- Origin: Italy
- Genres: Electronic, Pop/Rock;
- Years active: 2006–present
- Label: Ipnotika

= Holly Dolly =

Animated singing female donkey

Holly Dolly is an animated pop musician whose debut single "Dolly Song (Ievan Polkka)" was internationally successful in the summer of 2006. Holly Dolly was an animated, singing female donkey from Italy. Holly Dolly's debut album, Pretty Donkey Girl, was also released in 2006, including cover versions of "La Isla Bonita" by Madonna and "Don't Worry, Be Happy" by Bobby McFerrin. Some of the tracks on the album were largely or completely a cappella.

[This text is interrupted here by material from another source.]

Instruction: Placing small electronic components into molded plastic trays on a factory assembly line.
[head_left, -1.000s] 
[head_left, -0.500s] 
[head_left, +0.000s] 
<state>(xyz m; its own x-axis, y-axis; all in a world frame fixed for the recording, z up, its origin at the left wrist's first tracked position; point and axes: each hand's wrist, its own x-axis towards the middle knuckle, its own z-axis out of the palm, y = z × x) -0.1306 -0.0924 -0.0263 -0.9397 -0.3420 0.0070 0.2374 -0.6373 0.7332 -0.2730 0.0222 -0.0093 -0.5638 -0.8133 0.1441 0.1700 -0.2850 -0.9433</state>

As the story goes, Holly Dolly was a little donkey-girl from the country whose dream was to be a big star. Upon meeting four guardian angels, she was granted wishes to make her dreams come true.

In August 2006, the German ringtone provider Jamba! began selling a collection of media based on Holly Dolly. The video shows a variety of different animated dancers, but mostly focuses on Holly Dolly.

Holly Dolly's songs include "The Dolly Song", "My Name is Dolly", "Ciao Ciao Goodbye", "The Jingle Bell Rock", "Holly's Farm", "Horror Show", "Don't Worry Be Happy", "Holly Sumba", "Mister Joe", "Santa Baby", "Pretty Intro", "Slap and Tickle", "La Isla Bonita", "Lollypop", "Limbo Rock" and "Without Control".